What is expected: The records below need to come back exactly as they are, pictures omitted.

Input material:
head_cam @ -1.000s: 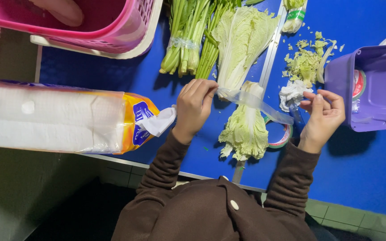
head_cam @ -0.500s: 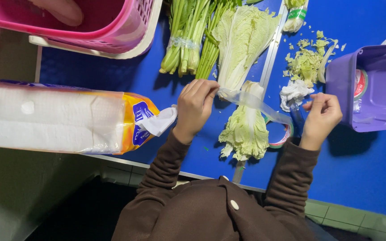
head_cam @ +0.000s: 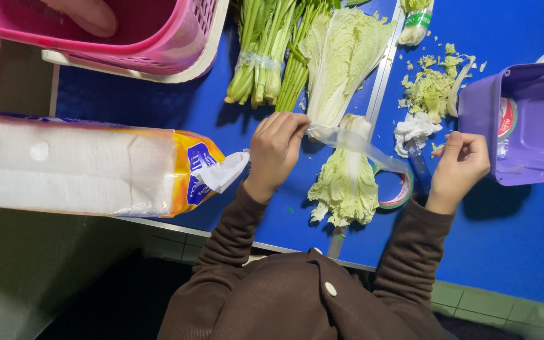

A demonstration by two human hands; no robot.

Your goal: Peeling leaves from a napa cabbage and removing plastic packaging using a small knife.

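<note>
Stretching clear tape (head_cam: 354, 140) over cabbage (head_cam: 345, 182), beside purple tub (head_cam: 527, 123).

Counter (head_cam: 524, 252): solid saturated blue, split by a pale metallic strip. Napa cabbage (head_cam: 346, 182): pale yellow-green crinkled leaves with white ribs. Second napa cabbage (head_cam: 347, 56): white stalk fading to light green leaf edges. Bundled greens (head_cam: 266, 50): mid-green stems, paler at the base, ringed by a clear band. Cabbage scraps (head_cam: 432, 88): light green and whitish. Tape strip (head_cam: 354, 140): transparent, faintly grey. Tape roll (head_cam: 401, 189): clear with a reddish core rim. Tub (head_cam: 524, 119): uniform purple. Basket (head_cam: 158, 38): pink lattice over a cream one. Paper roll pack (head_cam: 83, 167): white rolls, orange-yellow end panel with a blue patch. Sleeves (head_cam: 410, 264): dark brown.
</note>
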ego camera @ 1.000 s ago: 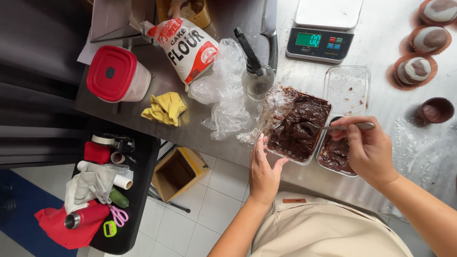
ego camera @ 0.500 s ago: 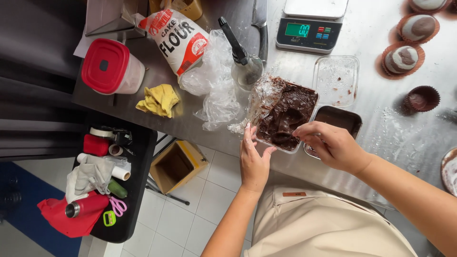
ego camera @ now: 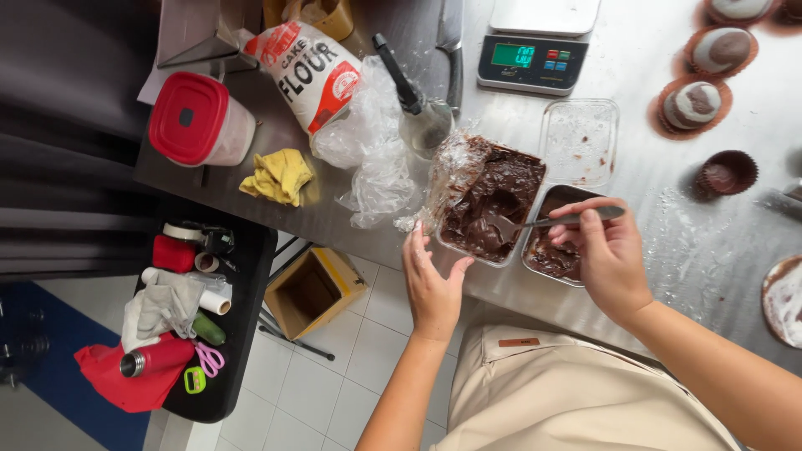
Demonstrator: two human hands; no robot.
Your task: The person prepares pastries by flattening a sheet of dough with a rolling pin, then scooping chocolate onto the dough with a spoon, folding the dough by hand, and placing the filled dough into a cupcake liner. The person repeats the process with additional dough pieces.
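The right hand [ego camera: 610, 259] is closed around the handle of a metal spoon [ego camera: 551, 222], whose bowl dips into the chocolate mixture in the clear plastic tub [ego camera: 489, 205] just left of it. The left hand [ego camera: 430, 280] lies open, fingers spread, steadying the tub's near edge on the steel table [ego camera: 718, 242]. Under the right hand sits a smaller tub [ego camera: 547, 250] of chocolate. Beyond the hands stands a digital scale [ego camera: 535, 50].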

Answer section:
head_cam @ -1.000s: 
head_cam @ -0.500s: 
head_cam @ +0.000s: 

A demonstration by two human hands; no robot.

Your goal: Peeling leaves from a napa cabbage and removing plastic packaging using a small knife.

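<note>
Stretching clear tape (head_cam: 354, 140) over cabbage (head_cam: 345, 182), beside purple tub (head_cam: 527, 123).

Counter (head_cam: 524, 252): solid saturated blue, split by a pale metallic strip. Napa cabbage (head_cam: 346, 182): pale yellow-green crinkled leaves with white ribs. Second napa cabbage (head_cam: 347, 56): white stalk fading to light green leaf edges. Bundled greens (head_cam: 266, 50): mid-green stems, paler at the base, ringed by a clear band. Cabbage scraps (head_cam: 432, 88): light green and whitish. Tape strip (head_cam: 354, 140): transparent, faintly grey. Tape roll (head_cam: 401, 189): clear with a reddish core rim. Tub (head_cam: 524, 119): uniform purple. Basket (head_cam: 158, 38): pink lattice over a cream one. Paper roll pack (head_cam: 83, 167): white rolls, orange-yellow end panel with a blue patch. Sleeves (head_cam: 410, 264): dark brown.
</note>
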ego camera @ 1.000 s ago: 
ego camera @ 0.500 s ago: 
ego camera @ now: 
Demonstrator: two human hands; no robot.
Your task: The person prepares pastries by flattening a sheet of dough with a rolling pin, then scooping chocolate onto the dough with a spoon, folding the dough by hand, and placing the filled dough into a cupcake liner. The person repeats the process with additional dough pieces.
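The right hand [ego camera: 610, 259] is closed around the handle of a metal spoon [ego camera: 551, 222], whose bowl dips into the chocolate mixture in the clear plastic tub [ego camera: 489, 205] just left of it. The left hand [ego camera: 430, 280] lies open, fingers spread, steadying the tub's near edge on the steel table [ego camera: 718, 242]. Under the right hand sits a smaller tub [ego camera: 547, 250] of chocolate. Beyond the hands stands a digital scale [ego camera: 535, 50].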

The work on this exercise has been completed.